A further important finding was that the age of the athletes increased across years and their performance impaired. This is in contrast to findings for ‘Ironman Hawaii’ where the age of annual top ten female and male triathletes in the ’Ironman Hawaii’ increased between 1983 and 2012 while their performances improved (Gallmann et al., 2014). The most likely explanation for these disparate findings is the fact that in the analysis for ‘Ironman Hawaii’ the annual ten fastest were considered whereas in the present analysis all women and men were included in the analysis. Moreover, a small different sex trend in performance was remarkable during the last years, where race time in cycling 2 increased more in women than in men. The increased overall time during the last years was attributed mostly to increased cycling 2 times in women and to increased cycling 2 and running time in men (Fig. 4). To counteract this calendar year trend, this finding implied that coaches should focus on the improvement of cycling 2 in women and on both cycling 2 and running in men.

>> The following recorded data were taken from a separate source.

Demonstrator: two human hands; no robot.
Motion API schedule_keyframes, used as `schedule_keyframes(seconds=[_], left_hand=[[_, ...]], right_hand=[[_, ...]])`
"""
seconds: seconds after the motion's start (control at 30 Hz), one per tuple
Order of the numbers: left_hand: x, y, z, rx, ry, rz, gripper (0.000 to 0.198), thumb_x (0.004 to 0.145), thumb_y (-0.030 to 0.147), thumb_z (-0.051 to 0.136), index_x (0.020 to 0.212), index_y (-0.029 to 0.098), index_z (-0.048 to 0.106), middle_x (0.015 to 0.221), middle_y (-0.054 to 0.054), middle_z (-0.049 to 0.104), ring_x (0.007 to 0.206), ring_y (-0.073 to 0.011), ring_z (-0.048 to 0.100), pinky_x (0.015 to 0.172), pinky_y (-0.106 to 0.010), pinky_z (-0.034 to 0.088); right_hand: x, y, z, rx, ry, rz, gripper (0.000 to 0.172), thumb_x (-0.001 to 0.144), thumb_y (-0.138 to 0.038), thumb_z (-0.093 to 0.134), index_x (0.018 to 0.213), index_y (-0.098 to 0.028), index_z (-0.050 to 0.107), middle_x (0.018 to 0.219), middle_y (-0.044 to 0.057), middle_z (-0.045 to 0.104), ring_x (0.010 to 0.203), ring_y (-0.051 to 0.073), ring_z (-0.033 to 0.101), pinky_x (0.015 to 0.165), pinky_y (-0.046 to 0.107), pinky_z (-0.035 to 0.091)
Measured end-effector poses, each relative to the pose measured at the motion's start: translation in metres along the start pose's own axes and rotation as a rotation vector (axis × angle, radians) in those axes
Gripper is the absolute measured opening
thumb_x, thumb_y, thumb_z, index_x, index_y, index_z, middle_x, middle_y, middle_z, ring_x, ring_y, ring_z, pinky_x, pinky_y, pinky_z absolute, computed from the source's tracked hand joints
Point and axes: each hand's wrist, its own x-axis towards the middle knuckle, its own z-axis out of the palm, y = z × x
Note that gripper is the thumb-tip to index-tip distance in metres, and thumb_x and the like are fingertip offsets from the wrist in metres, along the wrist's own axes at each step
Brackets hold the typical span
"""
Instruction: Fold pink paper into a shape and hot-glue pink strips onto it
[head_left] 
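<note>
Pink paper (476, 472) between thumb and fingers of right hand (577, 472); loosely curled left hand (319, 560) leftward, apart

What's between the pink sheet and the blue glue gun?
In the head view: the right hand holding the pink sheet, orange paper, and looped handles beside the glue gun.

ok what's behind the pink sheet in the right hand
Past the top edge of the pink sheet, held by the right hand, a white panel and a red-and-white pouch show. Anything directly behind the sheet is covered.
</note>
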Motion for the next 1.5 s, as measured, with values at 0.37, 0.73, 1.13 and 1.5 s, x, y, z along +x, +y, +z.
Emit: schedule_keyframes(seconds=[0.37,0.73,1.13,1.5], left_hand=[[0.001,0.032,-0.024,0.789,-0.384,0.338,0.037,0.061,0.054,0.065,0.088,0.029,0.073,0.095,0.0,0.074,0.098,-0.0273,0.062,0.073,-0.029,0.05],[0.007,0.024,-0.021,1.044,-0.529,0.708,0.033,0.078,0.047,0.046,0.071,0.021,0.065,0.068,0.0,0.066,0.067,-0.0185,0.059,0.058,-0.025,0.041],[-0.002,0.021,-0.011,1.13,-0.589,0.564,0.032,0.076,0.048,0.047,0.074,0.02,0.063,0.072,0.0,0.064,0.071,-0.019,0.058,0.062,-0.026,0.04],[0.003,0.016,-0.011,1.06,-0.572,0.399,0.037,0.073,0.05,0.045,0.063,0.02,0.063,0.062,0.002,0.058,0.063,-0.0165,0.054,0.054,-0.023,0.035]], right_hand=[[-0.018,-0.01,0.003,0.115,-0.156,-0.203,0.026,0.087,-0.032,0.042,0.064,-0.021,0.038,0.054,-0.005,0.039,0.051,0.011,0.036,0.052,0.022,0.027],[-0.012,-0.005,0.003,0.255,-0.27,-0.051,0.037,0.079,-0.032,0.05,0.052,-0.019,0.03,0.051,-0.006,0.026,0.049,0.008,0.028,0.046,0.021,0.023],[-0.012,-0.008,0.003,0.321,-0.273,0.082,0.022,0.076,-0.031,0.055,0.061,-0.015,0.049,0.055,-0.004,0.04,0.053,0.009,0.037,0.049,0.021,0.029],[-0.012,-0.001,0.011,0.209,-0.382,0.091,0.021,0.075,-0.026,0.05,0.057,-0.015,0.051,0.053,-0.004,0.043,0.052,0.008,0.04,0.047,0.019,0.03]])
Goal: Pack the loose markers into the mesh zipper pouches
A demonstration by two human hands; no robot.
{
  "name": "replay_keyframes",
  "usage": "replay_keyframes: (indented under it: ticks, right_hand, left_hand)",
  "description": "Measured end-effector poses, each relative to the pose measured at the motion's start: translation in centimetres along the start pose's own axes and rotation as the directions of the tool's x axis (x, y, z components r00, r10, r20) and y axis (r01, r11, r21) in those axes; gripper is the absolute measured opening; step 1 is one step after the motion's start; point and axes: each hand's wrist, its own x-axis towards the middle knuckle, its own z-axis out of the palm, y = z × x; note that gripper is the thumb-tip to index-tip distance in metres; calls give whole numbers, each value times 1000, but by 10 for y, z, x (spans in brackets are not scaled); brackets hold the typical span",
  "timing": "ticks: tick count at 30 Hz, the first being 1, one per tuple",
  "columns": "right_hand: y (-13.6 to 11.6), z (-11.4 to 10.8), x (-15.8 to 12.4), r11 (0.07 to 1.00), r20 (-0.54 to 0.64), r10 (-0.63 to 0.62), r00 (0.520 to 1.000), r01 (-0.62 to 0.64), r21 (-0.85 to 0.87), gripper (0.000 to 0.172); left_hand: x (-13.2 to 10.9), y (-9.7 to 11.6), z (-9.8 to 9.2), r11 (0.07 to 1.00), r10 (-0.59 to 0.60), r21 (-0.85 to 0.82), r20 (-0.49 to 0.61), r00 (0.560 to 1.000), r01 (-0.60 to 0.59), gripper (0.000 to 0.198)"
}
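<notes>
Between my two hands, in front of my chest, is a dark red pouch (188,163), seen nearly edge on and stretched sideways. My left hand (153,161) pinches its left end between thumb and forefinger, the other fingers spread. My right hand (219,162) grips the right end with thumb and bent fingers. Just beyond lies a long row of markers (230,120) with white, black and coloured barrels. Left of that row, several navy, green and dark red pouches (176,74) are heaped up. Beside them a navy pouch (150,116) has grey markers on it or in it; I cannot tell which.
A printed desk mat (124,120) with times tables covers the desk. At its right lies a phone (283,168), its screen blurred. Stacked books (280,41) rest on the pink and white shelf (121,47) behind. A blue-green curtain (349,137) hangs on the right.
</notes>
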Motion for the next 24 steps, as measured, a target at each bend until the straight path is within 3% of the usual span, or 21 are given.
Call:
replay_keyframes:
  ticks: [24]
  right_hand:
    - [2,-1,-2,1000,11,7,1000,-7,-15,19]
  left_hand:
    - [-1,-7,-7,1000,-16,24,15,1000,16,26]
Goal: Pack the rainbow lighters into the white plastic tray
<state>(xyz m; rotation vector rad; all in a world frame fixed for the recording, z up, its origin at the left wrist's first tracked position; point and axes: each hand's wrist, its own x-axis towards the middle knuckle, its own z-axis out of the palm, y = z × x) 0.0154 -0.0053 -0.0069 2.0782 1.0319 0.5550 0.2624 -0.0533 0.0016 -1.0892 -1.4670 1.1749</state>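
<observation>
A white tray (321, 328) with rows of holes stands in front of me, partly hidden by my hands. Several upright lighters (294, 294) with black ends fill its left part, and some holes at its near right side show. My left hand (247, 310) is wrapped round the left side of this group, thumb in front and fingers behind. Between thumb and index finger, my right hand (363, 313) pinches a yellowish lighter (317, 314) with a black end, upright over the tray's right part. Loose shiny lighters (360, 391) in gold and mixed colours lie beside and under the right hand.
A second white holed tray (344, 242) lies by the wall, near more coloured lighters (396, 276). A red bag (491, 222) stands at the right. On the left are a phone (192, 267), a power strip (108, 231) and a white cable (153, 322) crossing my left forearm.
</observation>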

A limitation of this analysis is the fact that specific characteristics for this race such as alteration in body composition (Baur et al., 2016) and cardiac and pulmonary responses during the race (Seedhouse, Walsh & Blaber, 2006) were not considered. In addition, since the distance each event is much longer in “Ultraman Hawaii” than other Ironman triathlon events, caution is required in order to generalize the findings of the present study to other triathlon formats. The strength of the present study was that it included all participants to all races of “Ultraman Hawaii.”
In ‘Ultraman Hawaii,’ women pace differently than men where the fastest women decreased performance on day 1 and could then maintain on day 2 and 3 whereas the fastest men impaired performance on day 1 and 2 but improved on day 3. For athletes and coaches, women and men should follow sex-tailored training and race tactics in such events.